Normally, you would insert into that table with something like:

func newPerson(person Person) (id int) {
  res, _ := db.Exec("INSERT INTO person(name, team) VALUES (?, ?)", person.Name, person.Team);
  return res.LastInsertedId(); // Doesn't work for postgres BTW.
}

Now, replacing with the first syntax would look like:

func newPerson(person Person) (id int) {
  res, _ := db.Exec("INSERT INTO person(*) VALUES (&Person.*)", person);
  return res.LastInsertedId();
}

Now this query seems right and innocent (and it is most likely consistend with other usages of the API). However, the query gets expanded, including the ID which is most likely 0 (or whatever client-generated - which can easily conflict in high-concurrency scenarios).

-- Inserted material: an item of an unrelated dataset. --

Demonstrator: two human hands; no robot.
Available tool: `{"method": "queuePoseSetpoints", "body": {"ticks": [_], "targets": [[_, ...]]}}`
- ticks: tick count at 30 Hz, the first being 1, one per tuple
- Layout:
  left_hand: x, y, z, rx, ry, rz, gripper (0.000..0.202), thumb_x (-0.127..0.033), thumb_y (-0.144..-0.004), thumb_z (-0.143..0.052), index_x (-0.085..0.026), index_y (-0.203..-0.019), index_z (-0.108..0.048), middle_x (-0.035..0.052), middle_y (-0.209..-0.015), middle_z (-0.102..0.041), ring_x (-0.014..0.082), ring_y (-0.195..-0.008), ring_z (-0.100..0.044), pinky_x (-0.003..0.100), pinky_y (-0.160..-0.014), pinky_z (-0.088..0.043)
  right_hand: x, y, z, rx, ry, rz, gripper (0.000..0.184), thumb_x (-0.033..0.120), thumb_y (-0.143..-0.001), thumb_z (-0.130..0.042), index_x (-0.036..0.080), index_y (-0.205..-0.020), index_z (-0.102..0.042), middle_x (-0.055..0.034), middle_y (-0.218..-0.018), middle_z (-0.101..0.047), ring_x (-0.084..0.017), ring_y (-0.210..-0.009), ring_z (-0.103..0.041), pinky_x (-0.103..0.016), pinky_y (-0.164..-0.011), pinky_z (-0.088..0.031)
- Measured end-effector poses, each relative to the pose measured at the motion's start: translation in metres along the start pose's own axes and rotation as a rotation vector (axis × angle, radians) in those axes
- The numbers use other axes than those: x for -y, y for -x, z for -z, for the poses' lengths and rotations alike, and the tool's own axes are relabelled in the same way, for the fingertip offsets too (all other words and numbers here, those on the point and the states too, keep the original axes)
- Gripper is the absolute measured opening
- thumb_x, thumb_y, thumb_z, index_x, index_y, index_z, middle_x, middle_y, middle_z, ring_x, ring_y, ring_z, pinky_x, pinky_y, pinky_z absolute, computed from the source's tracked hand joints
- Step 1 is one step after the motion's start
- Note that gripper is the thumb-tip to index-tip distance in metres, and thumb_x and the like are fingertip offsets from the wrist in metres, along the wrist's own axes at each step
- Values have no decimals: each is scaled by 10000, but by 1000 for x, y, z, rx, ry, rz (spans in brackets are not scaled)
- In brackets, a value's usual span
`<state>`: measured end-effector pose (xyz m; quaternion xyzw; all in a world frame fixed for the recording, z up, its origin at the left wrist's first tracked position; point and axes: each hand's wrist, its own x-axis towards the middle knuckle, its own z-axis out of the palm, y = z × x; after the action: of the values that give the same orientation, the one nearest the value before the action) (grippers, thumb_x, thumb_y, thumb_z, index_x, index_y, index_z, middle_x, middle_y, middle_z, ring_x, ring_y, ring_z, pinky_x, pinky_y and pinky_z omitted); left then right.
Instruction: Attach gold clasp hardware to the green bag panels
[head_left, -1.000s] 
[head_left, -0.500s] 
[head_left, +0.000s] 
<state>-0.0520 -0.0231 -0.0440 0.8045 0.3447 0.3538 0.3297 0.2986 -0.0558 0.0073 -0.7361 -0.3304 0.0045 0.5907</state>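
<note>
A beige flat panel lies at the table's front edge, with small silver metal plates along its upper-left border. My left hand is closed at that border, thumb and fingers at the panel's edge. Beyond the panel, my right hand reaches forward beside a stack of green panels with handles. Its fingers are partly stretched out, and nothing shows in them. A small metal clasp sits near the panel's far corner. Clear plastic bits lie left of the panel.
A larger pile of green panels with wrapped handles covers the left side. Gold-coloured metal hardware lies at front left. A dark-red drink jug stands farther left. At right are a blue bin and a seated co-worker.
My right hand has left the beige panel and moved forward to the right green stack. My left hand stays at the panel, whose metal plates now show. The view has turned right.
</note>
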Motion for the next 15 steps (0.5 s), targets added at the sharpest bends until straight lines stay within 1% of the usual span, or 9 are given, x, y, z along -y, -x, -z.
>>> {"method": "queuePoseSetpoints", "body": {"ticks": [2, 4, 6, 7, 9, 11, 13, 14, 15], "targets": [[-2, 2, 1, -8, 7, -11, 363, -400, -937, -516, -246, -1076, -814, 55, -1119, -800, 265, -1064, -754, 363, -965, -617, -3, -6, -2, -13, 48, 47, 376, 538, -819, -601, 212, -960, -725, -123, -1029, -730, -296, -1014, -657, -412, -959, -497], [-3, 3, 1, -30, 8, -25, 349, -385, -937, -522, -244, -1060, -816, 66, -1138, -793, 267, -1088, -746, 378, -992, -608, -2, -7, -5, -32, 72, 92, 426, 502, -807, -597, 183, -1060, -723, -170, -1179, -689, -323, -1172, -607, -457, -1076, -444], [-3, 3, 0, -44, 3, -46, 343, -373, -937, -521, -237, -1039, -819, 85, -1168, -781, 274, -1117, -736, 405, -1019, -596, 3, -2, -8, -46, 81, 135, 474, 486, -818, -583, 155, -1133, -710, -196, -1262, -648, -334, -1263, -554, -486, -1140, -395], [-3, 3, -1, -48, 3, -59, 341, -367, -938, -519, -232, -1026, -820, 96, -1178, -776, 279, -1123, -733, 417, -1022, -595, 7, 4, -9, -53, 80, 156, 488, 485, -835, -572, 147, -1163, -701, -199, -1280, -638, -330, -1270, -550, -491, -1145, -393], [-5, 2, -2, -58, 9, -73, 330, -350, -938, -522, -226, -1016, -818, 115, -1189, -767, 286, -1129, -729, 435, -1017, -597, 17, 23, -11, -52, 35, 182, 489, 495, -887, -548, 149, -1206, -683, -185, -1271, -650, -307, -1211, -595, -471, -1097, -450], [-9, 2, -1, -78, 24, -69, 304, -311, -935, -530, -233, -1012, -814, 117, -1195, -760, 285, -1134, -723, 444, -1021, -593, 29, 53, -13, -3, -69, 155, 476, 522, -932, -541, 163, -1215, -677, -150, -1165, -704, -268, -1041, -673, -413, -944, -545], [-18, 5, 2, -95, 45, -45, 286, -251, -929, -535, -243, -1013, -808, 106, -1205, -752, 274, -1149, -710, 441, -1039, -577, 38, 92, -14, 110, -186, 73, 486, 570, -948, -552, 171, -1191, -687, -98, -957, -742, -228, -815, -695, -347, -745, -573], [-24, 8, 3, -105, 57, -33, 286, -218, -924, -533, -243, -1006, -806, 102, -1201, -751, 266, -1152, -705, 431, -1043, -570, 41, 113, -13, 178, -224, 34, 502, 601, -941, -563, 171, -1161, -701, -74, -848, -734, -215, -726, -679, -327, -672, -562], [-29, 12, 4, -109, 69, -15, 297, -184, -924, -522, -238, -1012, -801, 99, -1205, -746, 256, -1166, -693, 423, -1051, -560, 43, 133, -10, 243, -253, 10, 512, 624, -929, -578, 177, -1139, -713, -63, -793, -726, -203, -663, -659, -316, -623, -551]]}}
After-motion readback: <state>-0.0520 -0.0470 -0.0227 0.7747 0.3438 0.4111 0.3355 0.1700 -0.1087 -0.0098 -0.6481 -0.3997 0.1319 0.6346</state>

It seems this problem doesn't affect syntax 2 & 3, even if in those case you loose partially the niceness of not having to list all fields manually...

I'll work on adding the omitempty tag to this PR, I knew this was an issue but on reflection it is quite a big issue that probably warrants being address straight away rather than in a subsequent PR.

A field with the omitempty tag will be omitted from asterisk input expressions meaning queries like the one above will be safe.